Background

The landscape of surgical management for ureteral stricture disease has undergone significant transformation since the inception of open buccal ureteroplasty in 1999 [1]. A notable milestone occurred in 2013 with the introduction of RoboticAssisted Laparoscopic Buccal Mucosal Graft Ureteroplasty (RBMGU) by Zhao [2], marking a pivotal advancement in the field. With continuous enhancements in robotic surgical technology and refinements in buccal ureteroplasty techniques, outcomes have substantially improved [3].RBMGU emerges as a particularly valuable tool in addressing Complex Ureteral Stricture Disease (CUSD), typically characterized by strictures resistant to primary ureteroureterostomy [1]. The etiology of CUSD varies widely, often involving long or multi-segment strictures. Traditional approaches to managing such complex strictures, such as ileal ureter interposition or renal autotransplantation, are associated with considerable morbidity [4,5]. For instance, ileal ureter interposition may lead to metabolic acidosis and other bowelrelated complications, while renal autotransplantation carries risks of hemorrhage and kidney failure [5].RBMGU offers a less invasive alternative that mitigates many of the complications associated with conventional techniques. Although long-term follow-up data remain limited due to the novelty of the procedure, outcomes from the multi-institutional Collaborative Of Reconstructive Robotic Ureteral Surgery (CORRUS) group have shown promising results, including reduced postoperative morbidity, shorter hospital stays, and an impressive 87% surgical success rate [3].Our objective is to present the safety and efficacy of RBMGU performed by a single surgeon over a five-year period, highlighting the potential for widespread adoption among community urologists with robotic surgical expertise.

Methods

Informed consent was obtained from all subjects upon enrollment.

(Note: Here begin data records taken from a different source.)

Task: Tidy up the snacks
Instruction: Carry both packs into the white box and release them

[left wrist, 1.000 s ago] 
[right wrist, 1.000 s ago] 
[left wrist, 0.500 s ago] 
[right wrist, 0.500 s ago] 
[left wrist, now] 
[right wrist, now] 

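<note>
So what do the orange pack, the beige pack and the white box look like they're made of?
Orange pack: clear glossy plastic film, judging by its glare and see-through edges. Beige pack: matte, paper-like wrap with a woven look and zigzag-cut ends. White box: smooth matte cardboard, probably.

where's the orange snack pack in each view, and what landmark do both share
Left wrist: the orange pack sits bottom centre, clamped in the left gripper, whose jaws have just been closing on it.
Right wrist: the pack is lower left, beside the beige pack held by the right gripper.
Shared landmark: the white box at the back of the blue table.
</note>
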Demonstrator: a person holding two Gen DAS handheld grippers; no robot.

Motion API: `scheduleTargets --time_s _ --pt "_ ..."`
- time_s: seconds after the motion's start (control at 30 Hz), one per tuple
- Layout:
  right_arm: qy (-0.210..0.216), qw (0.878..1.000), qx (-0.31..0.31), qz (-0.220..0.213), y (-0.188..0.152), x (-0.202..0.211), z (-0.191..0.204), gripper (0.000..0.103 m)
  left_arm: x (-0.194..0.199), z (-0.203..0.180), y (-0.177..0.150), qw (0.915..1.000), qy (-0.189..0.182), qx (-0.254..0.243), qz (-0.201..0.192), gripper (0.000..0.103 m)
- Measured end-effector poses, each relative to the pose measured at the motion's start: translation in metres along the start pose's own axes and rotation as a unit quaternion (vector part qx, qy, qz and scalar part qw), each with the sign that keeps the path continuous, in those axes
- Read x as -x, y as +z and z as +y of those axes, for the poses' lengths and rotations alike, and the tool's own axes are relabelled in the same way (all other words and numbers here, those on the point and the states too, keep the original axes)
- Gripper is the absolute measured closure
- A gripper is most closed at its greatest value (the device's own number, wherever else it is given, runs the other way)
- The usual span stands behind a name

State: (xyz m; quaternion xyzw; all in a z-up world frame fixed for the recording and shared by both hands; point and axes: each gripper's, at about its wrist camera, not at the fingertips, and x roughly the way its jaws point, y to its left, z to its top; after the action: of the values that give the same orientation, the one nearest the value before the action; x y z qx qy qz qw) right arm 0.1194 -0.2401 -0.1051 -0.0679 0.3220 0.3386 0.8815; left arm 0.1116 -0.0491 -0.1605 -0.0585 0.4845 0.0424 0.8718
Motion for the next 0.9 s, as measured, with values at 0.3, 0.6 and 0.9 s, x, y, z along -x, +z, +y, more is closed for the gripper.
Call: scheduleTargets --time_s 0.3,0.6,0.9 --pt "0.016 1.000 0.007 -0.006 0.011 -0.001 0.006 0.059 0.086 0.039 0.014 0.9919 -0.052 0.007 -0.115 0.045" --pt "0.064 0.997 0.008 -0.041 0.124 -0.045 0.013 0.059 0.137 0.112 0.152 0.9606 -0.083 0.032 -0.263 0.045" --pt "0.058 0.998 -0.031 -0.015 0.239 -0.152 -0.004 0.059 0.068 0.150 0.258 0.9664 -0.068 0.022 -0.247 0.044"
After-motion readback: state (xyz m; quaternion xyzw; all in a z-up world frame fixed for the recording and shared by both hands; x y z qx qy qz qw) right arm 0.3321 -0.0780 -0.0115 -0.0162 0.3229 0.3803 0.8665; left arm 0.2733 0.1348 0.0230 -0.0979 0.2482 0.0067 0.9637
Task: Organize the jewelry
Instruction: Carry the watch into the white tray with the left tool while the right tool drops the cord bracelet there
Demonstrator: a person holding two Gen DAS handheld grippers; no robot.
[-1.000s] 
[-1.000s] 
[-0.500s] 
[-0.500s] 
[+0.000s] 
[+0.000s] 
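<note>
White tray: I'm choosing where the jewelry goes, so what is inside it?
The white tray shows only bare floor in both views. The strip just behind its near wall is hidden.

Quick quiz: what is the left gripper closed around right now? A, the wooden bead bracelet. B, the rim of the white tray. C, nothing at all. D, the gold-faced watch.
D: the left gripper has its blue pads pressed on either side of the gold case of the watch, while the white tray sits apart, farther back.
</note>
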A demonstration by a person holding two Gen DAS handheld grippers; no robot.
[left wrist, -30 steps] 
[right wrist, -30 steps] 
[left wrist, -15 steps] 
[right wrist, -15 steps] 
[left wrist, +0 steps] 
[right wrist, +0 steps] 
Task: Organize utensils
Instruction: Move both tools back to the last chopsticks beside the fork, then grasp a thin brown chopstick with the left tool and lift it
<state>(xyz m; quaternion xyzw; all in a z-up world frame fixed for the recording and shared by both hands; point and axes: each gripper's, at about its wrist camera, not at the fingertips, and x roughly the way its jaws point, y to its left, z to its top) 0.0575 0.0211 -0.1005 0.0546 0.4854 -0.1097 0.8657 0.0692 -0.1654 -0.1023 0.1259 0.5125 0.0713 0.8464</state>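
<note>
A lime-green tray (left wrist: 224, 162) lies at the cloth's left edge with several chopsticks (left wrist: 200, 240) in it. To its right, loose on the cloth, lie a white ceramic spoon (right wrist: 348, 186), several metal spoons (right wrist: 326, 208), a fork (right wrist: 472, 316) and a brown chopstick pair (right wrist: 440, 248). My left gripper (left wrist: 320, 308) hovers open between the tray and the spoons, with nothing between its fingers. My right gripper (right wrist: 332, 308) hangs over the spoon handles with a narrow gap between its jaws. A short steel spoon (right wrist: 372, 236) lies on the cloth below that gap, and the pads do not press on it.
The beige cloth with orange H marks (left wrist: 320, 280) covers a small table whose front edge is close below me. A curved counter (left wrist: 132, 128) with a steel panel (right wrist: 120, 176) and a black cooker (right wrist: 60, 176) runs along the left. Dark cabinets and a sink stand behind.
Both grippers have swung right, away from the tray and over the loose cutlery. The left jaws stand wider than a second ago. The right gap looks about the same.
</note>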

Over the period spanning 2019 to 2023, ten patients underwent Robotic Buccal Mucosa Graft Ureteroplasty (RBMGU) for benign ureteral stricture disease at a single institution. The Da Vinci Xi platform was uniformly employed for all procedures. Clinical outcomes were retrospectively reviewed. The decision to proceed with RBMGU was made by the primary surgeon at the time of operation following meticulous analysis of preoperative imaging, patient characteristics, and intraoperative findings. Preoperative evaluation encompassed retrograde pyelography, Computed Tomography (CT), and MAG3 Lasix renography. For patients with ureteral stents, we advocate preoperative stent removal and ipsilateral nephrostomy tube placement to allow for four weeks of ureteral rest. This facilitates a more comprehensive delineation of the true stricture length before definitive repair [6]. Immediate preoperative retrograde and/or anterograde pyelography aids in precisely determining stricture location and length. A 5-French ureteral catheter is retrogradely advanced under fluoroscopy with a cystoscope to the site of obstruction and secured to a Foley catheter drainage system for intraoperative identification through retrograde, intraureteral injection of Indigo Carmine Green (ICG). The robotic portion of the procedure employs two patient positions based on stricture location: a full flank position for upper ureter strictures and a modified flank position for mid or distal ureteral strictures, or long segment strictures (Figure 1; [6]). Patients are placed in the dorsal lithotomy position with extremities in Yellofin® stirrups, arms extended laterally, and chest secured with padded tape. Trendelenburg positioning and airplaning facilitate optimal bowel displacement. After robotic docking, precise ureteral dissection is undertaken with minimal manipulation to preserve ureteral adventitia and periureteral fat. We avoid circumferential dissection to minimize disruption of ureteral blood supply and utilize the Da Vinci Firefly integrated Near-Infrared Fluorescence (NIRF) system to visualize the vascular network and to delineate the strictured segment. Intraureteral injection of ICG assists in identifying strictured segments, particularly in cases of altered retroperitoneal anatomy or prior radiation [7]. The strictured ureter is incised along its ventral surface until healthy, bleeding tissue is encountered on both ends.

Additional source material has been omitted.